Aber eben nicht jeder Alleinlebende hat diese Gabe, dass man grundsätzlich glücklich mit seiner Lebensform ist. Viele sehnen sich doch immer wieder nach einem Gegenüber.

Deshalb ist es wichtig, dass wir

  • ehrlich mit Jesus im Gespräch über unsere Lebensumstände und Lebensherausforderungen bleiben.

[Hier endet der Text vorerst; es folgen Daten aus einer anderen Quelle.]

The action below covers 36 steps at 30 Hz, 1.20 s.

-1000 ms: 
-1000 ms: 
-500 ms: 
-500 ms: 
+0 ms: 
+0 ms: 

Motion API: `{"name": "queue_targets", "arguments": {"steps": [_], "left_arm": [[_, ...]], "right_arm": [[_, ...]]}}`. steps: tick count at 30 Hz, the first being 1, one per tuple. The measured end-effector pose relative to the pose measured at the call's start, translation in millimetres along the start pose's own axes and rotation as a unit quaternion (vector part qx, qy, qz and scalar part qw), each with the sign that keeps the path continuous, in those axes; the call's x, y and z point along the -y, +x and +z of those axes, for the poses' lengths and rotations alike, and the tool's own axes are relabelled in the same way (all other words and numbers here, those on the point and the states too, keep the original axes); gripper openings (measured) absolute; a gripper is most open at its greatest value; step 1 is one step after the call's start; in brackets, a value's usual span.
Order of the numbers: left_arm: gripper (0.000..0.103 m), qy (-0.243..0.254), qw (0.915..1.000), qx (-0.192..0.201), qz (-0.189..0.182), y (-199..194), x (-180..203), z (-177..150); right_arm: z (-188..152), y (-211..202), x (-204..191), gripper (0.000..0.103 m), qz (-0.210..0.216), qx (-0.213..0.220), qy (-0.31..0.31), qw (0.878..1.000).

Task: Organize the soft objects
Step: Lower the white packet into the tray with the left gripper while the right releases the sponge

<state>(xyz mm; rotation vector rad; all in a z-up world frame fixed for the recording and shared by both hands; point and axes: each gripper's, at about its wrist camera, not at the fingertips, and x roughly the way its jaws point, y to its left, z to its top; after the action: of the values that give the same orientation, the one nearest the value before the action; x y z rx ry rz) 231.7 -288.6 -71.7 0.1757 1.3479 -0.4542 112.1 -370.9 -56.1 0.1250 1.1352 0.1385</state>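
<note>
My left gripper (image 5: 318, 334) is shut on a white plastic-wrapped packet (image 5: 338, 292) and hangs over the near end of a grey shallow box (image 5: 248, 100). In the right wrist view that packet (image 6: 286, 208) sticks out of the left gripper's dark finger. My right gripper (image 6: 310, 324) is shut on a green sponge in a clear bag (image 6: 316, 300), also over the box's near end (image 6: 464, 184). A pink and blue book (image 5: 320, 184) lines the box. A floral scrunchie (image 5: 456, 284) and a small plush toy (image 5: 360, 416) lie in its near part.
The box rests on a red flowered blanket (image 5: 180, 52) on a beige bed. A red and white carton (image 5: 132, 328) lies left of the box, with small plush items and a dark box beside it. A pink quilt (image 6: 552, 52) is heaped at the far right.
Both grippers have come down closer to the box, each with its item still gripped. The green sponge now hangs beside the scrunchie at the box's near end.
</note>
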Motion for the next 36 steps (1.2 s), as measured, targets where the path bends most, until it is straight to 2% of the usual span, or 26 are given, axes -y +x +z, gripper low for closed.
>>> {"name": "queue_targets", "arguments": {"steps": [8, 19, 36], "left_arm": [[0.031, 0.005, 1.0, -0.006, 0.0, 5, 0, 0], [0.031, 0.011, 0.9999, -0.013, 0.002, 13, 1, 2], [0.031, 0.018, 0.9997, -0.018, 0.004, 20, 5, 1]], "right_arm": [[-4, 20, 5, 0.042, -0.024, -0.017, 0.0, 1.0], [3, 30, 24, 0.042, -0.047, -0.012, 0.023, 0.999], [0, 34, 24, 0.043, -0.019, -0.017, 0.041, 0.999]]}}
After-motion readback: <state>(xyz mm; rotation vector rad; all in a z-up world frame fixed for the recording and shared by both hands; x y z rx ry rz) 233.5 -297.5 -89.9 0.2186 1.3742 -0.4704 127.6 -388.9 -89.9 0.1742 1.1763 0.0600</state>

  • als Gemeinde einander im Blick haben und darauf achten, dass Alleinlebende nicht einsam sind und Verheiratete Unterstützung in ihrem vollen Alltag bekommen.
  • als Verheiratete oder Ehelose herausfinden, wo Jesus uns mit unserer Art der Lebensgestaltung in dieser
    Welt zum Segen setzen will.
Fragen zum Gespräch
  • Welchen Segen, welche Herausforderungen bringt die Ehelosigkeit mit sich?
  • Welchen Segen, welche Herausforderungen bringt das Verheiratetsein mit sich?
  • Wie können Singles in unserer Gemeinde wohltuende und inspirierende Gemeinschaft erleben?